BEGIN Data segment

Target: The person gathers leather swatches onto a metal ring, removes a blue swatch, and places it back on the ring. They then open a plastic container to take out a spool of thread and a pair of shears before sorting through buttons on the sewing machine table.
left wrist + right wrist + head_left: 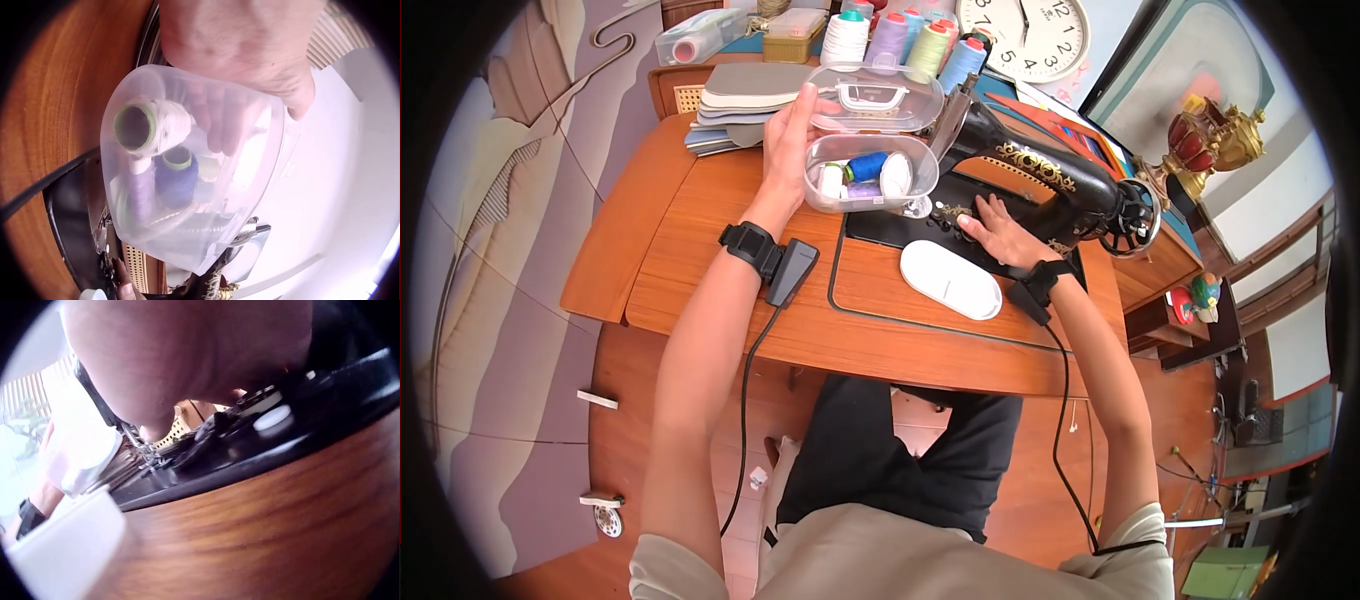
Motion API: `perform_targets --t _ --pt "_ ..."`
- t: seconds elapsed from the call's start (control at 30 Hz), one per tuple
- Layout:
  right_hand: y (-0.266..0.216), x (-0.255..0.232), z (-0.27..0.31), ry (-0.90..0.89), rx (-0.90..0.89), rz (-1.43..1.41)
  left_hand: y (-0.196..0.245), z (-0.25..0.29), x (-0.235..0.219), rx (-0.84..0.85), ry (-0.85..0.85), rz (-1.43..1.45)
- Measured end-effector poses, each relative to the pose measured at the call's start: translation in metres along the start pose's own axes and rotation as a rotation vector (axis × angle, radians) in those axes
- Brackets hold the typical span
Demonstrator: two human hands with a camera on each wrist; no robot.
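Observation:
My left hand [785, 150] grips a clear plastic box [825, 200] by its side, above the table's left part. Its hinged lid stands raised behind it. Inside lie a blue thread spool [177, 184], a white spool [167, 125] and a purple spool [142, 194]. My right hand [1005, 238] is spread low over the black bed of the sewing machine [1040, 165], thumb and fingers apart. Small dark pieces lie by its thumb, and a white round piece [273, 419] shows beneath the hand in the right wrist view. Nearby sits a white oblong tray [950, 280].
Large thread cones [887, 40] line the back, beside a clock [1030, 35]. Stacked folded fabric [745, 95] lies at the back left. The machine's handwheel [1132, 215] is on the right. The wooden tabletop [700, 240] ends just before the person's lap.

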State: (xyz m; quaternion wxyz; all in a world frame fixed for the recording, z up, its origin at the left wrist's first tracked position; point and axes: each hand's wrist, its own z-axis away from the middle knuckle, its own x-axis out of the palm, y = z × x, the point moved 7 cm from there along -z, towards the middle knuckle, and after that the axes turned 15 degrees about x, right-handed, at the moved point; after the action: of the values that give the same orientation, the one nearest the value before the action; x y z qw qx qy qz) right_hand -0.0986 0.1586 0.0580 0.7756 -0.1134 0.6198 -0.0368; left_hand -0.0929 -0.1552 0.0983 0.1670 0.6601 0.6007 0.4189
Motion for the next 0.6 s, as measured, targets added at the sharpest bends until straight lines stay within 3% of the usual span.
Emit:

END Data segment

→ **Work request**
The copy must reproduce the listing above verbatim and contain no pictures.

→ **Solution to this task**
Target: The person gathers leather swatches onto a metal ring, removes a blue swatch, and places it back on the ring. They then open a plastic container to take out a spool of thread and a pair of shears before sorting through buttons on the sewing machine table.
left wrist + right wrist + head_left: 
Motion API: `perform_targets --t _ --pt "_ ..."`
- t: seconds elapsed from the call's start (control at 30 Hz), one per tuple
- Layout:
  right_hand: y (-0.266..0.216), x (-0.255..0.232), z (-0.27..0.31), ry (-0.90..0.89), rx (-0.90..0.89), rz (-1.43..1.41)
  left_hand: y (-0.196..0.245), z (-0.25..0.29), x (-0.235..0.219), rx (-0.84..0.85), ry (-0.85..0.85), rz (-1.43..1.45)
- Measured end-effector poses, each relative to the pose measured at the call's start: translation in metres along the start pose's own axes and rotation as a rotation vector (axis × angle, radians) in those axes
- Brackets hold the typical span
Demonstrator: two human hands with a camera on each wrist; no robot.
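Observation:
My left hand [785, 150] grips a clear plastic box [825, 200] by its side, above the table's left part. Its hinged lid stands raised behind it. Inside lie a blue thread spool [177, 184], a white spool [167, 125] and a purple spool [142, 194]. My right hand [1005, 238] is spread low over the black bed of the sewing machine [1040, 165], thumb and fingers apart. Small dark pieces lie by its thumb, and a white round piece [273, 419] shows beneath the hand in the right wrist view. Nearby sits a white oblong tray [950, 280].
Large thread cones [887, 40] line the back, beside a clock [1030, 35]. Stacked folded fabric [745, 95] lies at the back left. The machine's handwheel [1132, 215] is on the right. The wooden tabletop [700, 240] ends just before the person's lap.
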
State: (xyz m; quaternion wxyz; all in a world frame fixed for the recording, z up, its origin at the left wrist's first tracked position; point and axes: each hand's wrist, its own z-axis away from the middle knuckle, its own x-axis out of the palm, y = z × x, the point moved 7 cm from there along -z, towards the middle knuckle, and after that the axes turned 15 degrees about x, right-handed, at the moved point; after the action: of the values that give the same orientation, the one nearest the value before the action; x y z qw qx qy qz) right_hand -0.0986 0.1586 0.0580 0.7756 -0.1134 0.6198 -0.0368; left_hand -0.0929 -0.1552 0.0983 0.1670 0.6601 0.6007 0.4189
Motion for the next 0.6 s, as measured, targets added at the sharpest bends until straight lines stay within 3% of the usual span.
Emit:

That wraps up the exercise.